-- PROVIDED MATERIAL follows --

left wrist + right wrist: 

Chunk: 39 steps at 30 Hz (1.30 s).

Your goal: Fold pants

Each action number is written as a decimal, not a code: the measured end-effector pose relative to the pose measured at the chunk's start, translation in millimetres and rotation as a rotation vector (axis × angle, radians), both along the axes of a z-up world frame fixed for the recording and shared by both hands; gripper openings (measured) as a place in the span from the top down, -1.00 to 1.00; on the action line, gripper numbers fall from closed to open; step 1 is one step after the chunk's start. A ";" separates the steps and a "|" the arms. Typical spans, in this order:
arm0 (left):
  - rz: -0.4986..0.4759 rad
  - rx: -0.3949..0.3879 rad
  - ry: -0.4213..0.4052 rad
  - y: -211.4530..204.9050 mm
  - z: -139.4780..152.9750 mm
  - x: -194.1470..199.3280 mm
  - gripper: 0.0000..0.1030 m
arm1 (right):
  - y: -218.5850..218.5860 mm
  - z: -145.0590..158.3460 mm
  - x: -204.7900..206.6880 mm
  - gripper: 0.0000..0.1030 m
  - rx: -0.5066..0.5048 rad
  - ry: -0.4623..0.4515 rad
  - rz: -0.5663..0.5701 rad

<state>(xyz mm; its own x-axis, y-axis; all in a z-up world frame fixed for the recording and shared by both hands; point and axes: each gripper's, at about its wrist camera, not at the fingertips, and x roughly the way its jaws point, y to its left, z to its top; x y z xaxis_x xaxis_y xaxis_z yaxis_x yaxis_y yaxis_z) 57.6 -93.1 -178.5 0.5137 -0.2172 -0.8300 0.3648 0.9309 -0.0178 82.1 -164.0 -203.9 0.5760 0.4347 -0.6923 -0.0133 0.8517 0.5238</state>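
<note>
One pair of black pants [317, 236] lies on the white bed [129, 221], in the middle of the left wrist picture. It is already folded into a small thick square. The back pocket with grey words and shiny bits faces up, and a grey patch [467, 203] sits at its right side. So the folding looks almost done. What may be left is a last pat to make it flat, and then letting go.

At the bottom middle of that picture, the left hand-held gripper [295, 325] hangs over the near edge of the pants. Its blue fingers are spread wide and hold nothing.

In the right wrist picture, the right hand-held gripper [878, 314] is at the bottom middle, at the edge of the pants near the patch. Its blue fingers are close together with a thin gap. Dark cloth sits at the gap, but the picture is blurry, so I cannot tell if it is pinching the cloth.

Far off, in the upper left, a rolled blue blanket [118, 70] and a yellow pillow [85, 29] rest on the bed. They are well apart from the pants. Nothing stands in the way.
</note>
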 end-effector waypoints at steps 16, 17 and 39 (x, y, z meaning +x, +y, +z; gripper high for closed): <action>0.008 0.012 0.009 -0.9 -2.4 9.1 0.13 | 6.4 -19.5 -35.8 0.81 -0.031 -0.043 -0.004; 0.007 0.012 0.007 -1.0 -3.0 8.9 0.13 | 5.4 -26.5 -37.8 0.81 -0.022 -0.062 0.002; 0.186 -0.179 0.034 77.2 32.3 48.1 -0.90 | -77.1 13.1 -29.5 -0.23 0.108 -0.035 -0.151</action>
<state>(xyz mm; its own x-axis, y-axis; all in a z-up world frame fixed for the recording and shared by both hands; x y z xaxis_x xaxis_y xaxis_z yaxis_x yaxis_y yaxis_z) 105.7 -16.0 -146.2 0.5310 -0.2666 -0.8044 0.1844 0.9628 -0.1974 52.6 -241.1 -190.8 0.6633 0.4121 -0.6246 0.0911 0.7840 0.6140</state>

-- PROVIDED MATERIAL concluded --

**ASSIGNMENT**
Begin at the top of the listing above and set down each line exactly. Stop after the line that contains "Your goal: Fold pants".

**WRITTEN RESPONSE**
left wrist + right wrist: 

Chunk: 39 steps at 30 Hz (1.30 s).

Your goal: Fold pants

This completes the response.